In an attempt to settle into a normal routine, Arthur took a job at the Watertown Public Works Department as a handyman and married a third time. His new wife, Penny Nichol, was a school friend of his sister Jeannie and had two children from a former relationship. Shawcross claims that up to this time, he was still having a sexual relationship with Jeannie and that she had introduced him to Penny because she had fallen pregnant to her boyfriend and couldn't continue their relationship.
By his recollection, after five months, the relationship with Penny seemed to be going well and at one stage she fell pregnant but later miscarried. Sometime later, he claims that the marriage came under threat when Penny's father accused Arthur of sexually assaulting Penny's younger sister.
Shawcross said he denied the allegation but from that time on, Penny's parents spent a great deal of time around the house watching him. What makes both the miscarriage and the alleged assault interesting is the fact that, by his own admission, Shawcross was incapable of maintaining an erection or ejaculating making the possibility of him fathering a child very difficult. Secondly, regarding the assault, during his interviews with Dr. Joel Norris for the book "Arthur Shawcross: The Genesee Killer," he seems confused wether Penny's sister is named Rose or Jill.
One thing is known to be fact; Arthur Shawcross spent a great deal of his spare time fishing in the creeks and rivers around Watertown. As a result, he came to know many of the town's children and often shared the same spots with them. One of his regular fishing companions was ten-year-old Jack Blake and on one occasion, Arthur had gone to the boy's house to ask Jack's mother Mary if Jack could go fishing with him. According to Mary, when she refused, Arthur was polite and agreed that she had made the right decision.
Four months later, on the morning of June 4 1972, Jack went out to play near the Cloverdale apartment block where Shawcross lived and never came home. Later that night, while out looking for her son, Mary Blake knocked on Arthur's door to ask where her son was. He told her that he hadn't seen him since that morning. The truth of the matter was that Shawcross had taken Jack into the woods and after stripping him naked and forcing him to run through the woods, had caught him and sexually molested him before finally strangling him and battering him about the head. Later Shawcross would admit to removing the boy's heart and genitals and eating them. Although Shawcross was a suspect in the boy's disappearance, no action was taken due to lack of evidence.

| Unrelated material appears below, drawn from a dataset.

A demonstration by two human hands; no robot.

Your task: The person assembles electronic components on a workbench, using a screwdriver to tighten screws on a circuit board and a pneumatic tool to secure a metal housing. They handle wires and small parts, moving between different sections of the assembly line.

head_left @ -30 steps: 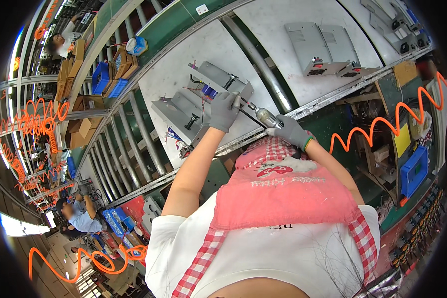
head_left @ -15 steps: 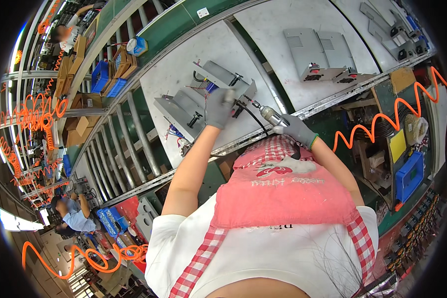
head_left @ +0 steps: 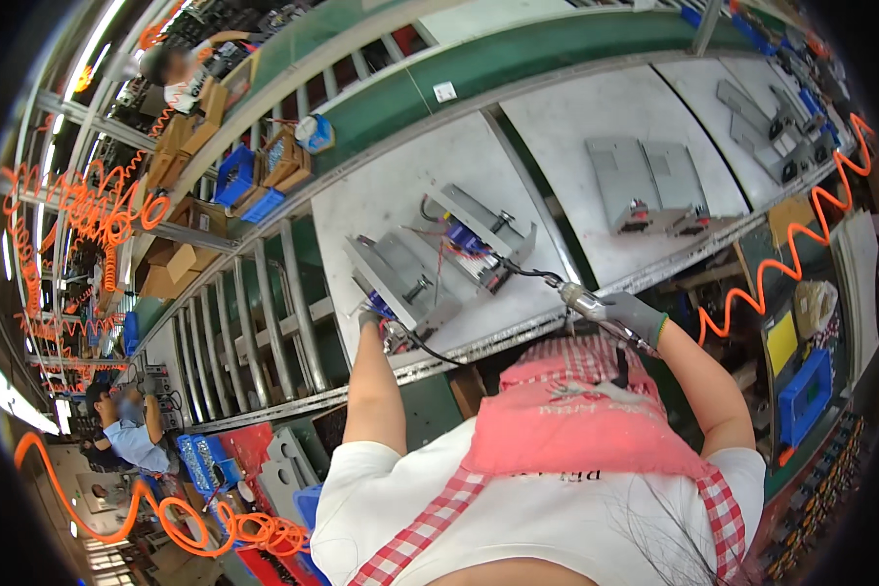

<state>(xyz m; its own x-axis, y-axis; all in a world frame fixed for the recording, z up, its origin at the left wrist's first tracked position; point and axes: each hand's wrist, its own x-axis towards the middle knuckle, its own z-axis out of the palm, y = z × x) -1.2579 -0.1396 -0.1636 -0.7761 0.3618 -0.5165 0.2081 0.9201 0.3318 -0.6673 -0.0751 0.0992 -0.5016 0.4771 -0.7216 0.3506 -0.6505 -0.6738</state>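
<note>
Two grey sheet-metal housings with wires and black fittings lie on the white board [head_left: 361, 210] before me. My left hand [head_left: 367, 319], gloved in grey, is at the near left end of the left housing [head_left: 409, 283]; its fingers are mostly hidden behind the metal and wiring. In my right hand [head_left: 637, 317], also gloved, is a silver powered screwdriver [head_left: 582, 301], its tip pointing left toward the right housing [head_left: 481, 227]. A black cable [head_left: 532, 272] runs from that housing toward the tool. Whether the tip touches anything, I cannot tell.
Further right, two grey panels [head_left: 645, 181] lie on another board, with more metal parts [head_left: 767, 127] beyond. An orange coiled hose [head_left: 786, 269] hangs at the right. Metal rollers [head_left: 264, 308] are to the left, and blue bins [head_left: 236, 174] stand beyond. Co-workers [head_left: 132, 430] are at the left.
My left hand has moved from the right housing to the near left end of the left one. My right hand, with the screwdriver, has drawn back from the right housing. The view has shifted.
</note>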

Three months later, while the police were still searching for Jack Blake, eight-year-old Karen Ann Hill was found dead under a bridge near Black River, she had been raped, mutilated and strangled. When a police investigation revealed that Hill and Shawcross had been seen together earlier the same day, Shawcross again became a suspect. After they received another report that Shawcross was seen eating an ice cream at the bridge near where the body was found, the police picked Arthur Shawcross up and took him in for questioning.
He was interrogated at police headquarters for a full day before he surprised police by asking them in front of his defence attorney, "What's going to happen to me if I tell you something?"
After several more hours of interviews and plea-bargaining, Arthur Shawcross pleaded guilty to the manslaughter of Karen Ann Hill. He was later convicted and sentenced to twenty-five years in prison. To this day, he has never been charged with the murder of Jack Blake even though he later admitted to the rape and murder and showed police where he had dumped the body. He later told prison psychiatrists that he had returned to the gravesite on several occasions to have sex with the corpse.